§ TASK TO CARRY OUT:
Could you retype exactly the lines below between the one holding "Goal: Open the" and the one holding "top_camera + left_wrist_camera", inclusive, leaving out any pictures?

##### DATA

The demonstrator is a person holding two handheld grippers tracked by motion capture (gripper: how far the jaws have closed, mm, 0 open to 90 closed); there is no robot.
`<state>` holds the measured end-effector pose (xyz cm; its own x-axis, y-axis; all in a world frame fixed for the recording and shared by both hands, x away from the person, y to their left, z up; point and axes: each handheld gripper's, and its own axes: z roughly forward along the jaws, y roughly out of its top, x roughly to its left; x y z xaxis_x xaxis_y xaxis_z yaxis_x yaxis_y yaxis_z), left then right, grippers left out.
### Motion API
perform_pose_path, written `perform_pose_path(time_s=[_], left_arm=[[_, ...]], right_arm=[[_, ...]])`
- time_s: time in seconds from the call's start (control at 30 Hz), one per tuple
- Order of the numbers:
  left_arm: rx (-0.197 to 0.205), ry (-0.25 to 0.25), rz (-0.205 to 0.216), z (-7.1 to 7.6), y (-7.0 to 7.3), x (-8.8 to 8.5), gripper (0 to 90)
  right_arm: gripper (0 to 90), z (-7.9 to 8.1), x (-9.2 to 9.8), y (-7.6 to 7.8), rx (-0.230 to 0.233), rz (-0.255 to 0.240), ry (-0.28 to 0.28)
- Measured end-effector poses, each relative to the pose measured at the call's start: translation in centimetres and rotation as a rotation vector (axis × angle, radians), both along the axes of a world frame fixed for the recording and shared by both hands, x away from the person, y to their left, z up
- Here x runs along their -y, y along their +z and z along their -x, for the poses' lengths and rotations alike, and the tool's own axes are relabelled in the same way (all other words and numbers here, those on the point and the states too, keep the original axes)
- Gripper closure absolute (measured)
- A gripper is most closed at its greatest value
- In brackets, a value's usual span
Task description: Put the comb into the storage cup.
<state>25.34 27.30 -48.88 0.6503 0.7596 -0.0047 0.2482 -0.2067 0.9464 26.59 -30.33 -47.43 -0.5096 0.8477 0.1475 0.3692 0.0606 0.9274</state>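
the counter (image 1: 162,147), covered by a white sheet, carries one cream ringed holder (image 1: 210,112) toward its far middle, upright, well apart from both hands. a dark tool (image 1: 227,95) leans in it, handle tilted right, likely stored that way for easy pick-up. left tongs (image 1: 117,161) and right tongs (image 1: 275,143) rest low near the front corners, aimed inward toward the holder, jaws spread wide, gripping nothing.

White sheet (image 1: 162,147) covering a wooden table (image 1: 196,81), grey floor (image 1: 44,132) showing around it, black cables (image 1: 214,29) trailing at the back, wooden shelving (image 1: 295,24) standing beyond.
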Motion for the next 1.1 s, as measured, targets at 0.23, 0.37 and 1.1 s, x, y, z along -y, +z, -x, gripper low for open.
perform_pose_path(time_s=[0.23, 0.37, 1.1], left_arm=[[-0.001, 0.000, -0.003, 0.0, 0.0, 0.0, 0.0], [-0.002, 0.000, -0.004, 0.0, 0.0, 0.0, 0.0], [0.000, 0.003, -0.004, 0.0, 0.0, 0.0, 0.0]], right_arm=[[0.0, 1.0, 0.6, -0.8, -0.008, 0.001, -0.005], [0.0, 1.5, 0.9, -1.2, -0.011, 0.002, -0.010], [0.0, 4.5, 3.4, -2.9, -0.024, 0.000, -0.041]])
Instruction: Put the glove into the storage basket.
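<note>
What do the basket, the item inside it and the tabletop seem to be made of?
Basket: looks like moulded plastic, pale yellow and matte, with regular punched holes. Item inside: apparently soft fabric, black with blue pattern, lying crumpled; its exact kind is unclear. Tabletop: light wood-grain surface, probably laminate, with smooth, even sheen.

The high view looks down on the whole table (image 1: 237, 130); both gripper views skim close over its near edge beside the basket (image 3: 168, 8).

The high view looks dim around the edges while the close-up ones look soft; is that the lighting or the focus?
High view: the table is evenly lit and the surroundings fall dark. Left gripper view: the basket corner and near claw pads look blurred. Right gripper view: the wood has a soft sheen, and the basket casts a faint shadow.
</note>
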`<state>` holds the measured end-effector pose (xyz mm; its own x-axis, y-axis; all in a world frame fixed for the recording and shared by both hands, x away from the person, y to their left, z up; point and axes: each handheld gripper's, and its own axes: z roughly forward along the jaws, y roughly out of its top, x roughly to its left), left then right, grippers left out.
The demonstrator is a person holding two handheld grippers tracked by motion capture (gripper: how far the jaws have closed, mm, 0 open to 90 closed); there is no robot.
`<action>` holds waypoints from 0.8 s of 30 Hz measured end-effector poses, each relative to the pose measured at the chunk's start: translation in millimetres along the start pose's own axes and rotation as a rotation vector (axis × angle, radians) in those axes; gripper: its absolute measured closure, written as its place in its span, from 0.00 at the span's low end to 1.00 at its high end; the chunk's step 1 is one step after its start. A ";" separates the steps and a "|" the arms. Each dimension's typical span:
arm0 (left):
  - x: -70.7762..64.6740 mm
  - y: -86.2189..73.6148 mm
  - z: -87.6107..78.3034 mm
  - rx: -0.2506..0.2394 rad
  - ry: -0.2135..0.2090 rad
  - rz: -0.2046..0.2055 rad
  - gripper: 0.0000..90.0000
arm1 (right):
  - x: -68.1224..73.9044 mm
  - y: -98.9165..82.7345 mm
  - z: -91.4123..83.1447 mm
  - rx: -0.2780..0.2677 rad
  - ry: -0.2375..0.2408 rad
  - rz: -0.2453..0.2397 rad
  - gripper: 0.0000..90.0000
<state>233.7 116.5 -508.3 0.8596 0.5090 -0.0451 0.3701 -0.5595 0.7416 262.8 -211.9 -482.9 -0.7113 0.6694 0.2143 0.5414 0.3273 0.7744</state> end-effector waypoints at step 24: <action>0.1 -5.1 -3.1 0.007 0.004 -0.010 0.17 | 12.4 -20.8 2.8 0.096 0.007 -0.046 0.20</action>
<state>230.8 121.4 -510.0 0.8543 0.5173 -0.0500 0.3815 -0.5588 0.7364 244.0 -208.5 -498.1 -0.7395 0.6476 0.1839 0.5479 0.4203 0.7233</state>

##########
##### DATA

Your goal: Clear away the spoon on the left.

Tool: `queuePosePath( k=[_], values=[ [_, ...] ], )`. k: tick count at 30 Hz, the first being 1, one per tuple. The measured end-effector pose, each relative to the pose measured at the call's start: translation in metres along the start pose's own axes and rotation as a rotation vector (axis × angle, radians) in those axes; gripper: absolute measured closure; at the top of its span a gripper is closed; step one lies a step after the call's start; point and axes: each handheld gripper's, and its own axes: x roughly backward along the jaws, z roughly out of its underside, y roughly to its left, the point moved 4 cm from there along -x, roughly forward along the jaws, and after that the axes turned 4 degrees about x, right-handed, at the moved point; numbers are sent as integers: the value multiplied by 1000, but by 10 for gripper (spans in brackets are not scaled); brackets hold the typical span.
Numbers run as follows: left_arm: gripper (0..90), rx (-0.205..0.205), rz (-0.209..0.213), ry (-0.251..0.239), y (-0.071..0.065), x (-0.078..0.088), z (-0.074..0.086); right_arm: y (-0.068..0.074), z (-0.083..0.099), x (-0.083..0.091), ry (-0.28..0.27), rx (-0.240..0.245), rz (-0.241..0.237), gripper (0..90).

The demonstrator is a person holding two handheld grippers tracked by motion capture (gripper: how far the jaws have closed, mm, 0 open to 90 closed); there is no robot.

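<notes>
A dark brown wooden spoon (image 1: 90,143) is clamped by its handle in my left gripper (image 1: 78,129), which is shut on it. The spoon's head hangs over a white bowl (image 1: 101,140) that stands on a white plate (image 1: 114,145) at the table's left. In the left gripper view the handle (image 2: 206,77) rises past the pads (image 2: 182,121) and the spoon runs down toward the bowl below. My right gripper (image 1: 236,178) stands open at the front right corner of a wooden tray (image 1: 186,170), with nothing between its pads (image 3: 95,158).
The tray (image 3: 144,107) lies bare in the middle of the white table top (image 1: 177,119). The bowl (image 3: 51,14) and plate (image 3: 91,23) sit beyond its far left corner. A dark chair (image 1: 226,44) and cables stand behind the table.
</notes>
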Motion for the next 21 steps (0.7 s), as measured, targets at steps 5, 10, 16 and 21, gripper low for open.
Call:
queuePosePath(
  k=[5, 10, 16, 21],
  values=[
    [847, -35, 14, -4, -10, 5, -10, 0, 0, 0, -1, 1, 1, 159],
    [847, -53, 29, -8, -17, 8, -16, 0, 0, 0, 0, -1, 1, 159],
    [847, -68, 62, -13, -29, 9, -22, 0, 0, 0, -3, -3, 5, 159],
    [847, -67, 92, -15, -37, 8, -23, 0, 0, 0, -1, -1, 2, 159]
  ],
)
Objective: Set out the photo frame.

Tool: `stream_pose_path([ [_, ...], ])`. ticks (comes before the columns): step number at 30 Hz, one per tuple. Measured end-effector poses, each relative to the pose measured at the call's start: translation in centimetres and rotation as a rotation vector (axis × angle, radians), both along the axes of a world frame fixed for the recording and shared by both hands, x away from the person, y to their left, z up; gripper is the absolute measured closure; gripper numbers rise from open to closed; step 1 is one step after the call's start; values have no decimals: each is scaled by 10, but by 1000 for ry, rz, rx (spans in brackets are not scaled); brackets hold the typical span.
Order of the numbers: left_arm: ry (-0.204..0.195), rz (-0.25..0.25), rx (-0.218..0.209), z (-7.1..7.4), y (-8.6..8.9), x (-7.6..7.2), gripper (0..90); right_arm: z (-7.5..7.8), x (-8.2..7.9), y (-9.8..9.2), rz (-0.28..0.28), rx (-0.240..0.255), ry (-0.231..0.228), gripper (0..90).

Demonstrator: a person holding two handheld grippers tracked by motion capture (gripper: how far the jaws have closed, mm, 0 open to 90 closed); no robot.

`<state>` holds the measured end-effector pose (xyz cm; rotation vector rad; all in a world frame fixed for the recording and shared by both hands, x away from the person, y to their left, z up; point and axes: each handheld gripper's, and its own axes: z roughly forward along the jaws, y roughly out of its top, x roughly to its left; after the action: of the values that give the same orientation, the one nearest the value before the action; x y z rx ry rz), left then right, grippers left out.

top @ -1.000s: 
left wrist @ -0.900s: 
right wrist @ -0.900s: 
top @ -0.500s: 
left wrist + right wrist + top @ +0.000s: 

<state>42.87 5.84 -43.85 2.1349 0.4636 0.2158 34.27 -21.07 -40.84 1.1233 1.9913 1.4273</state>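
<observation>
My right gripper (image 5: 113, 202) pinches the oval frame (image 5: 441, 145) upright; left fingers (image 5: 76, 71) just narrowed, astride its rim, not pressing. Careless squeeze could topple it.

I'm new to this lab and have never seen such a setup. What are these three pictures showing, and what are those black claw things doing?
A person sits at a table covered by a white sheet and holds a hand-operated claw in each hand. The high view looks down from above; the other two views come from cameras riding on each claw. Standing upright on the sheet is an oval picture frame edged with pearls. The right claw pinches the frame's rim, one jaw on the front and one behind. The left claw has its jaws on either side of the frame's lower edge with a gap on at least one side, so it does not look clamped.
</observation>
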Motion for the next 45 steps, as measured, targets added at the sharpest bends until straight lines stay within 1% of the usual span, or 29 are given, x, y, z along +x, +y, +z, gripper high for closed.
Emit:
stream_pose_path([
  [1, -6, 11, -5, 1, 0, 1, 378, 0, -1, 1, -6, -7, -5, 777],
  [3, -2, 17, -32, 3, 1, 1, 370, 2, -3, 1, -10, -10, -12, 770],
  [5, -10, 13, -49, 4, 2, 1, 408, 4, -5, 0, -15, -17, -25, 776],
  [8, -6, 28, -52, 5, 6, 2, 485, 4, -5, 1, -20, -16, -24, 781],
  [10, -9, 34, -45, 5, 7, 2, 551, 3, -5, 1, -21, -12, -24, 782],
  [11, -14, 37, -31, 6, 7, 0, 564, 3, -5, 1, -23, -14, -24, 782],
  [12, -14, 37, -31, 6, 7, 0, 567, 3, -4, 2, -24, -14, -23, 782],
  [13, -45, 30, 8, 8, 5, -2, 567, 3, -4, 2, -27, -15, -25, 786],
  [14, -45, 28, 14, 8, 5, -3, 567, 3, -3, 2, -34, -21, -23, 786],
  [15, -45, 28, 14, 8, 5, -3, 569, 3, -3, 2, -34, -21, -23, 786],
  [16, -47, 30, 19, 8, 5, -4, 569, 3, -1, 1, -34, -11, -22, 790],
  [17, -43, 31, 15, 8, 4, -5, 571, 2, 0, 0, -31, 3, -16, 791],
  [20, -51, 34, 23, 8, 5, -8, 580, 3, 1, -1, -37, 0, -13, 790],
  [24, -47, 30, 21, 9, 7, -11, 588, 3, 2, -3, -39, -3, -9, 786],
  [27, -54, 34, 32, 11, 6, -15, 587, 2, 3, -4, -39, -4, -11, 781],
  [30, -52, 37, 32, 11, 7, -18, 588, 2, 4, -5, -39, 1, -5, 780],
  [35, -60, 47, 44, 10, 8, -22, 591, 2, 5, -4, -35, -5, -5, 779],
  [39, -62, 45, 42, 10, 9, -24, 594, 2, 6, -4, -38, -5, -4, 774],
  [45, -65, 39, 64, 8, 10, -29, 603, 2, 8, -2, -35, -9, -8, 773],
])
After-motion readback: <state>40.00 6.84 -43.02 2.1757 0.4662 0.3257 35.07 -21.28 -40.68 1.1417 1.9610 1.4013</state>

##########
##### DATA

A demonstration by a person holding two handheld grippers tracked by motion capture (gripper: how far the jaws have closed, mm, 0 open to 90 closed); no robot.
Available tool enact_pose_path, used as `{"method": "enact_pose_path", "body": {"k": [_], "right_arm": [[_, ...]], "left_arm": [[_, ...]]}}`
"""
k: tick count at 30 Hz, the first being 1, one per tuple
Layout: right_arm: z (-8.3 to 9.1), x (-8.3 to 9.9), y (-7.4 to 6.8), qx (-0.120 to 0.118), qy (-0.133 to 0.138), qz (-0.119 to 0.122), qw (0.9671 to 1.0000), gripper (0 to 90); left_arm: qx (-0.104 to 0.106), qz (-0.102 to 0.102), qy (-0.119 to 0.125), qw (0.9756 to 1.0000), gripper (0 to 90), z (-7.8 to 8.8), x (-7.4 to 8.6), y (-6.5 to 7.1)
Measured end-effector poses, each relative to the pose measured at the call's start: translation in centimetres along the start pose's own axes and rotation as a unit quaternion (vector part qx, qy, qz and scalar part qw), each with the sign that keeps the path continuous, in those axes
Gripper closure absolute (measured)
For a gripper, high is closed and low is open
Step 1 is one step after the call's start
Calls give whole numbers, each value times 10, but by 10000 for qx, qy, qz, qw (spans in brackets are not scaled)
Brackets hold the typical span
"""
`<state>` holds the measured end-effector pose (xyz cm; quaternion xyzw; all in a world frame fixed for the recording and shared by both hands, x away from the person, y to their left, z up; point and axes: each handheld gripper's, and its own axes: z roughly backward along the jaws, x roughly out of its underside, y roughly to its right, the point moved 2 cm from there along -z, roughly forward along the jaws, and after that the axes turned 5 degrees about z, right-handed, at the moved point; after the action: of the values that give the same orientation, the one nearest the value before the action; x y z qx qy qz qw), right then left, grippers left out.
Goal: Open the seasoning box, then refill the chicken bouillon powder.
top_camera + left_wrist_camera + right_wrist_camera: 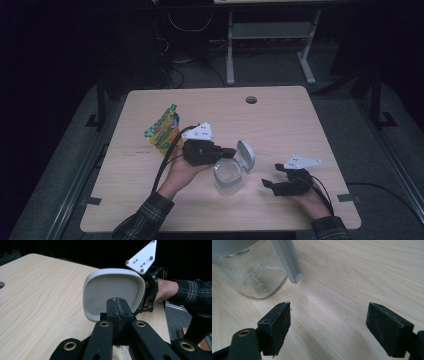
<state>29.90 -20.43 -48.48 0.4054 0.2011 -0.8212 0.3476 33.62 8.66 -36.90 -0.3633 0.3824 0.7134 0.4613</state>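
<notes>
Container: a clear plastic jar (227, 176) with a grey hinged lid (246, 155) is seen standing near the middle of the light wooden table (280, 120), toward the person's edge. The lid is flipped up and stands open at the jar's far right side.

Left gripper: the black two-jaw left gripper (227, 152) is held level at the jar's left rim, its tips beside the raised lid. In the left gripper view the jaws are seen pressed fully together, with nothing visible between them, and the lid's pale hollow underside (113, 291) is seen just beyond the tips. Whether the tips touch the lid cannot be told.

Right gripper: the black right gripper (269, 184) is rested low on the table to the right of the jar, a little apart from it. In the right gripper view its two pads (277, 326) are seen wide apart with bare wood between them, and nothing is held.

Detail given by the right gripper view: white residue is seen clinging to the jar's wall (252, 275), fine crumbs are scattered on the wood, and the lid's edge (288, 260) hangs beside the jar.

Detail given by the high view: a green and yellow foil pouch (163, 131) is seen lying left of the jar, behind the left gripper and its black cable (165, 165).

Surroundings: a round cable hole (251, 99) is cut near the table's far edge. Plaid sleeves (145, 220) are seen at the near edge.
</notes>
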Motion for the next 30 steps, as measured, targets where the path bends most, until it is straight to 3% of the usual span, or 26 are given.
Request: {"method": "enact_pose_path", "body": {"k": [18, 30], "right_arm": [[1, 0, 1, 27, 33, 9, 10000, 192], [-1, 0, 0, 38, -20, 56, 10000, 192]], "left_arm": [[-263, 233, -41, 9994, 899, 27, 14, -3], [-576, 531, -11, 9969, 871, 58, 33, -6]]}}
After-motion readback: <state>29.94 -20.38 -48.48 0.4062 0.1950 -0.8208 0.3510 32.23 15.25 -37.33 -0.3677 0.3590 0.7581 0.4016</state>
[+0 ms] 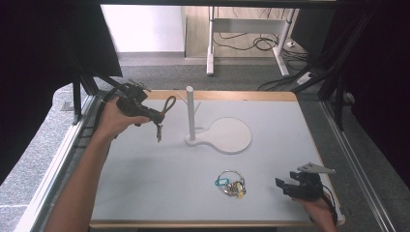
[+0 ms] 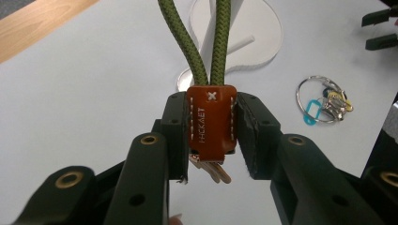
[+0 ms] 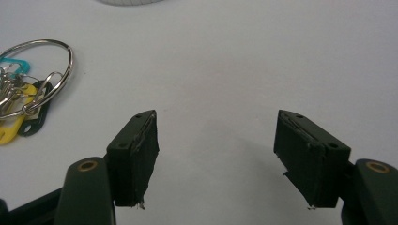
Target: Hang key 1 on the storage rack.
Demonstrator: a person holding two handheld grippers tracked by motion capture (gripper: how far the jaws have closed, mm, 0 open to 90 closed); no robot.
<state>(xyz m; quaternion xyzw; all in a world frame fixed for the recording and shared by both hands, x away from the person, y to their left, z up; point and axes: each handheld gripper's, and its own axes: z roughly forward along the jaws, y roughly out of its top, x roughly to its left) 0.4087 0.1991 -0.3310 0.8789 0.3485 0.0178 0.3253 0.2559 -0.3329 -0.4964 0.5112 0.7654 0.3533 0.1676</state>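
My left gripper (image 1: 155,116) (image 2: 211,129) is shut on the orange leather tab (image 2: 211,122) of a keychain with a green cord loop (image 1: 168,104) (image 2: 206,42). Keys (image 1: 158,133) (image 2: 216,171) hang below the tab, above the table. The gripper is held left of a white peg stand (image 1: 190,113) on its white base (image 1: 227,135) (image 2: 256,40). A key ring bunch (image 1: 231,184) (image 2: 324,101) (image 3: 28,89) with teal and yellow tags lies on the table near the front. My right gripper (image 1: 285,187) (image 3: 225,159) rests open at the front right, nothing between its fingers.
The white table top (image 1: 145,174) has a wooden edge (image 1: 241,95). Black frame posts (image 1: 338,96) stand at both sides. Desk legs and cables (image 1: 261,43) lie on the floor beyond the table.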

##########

§ OUTPUT FOR THIS TASK:
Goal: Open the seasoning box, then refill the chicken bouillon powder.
top_camera + left_wrist_camera + right_wrist_camera: 

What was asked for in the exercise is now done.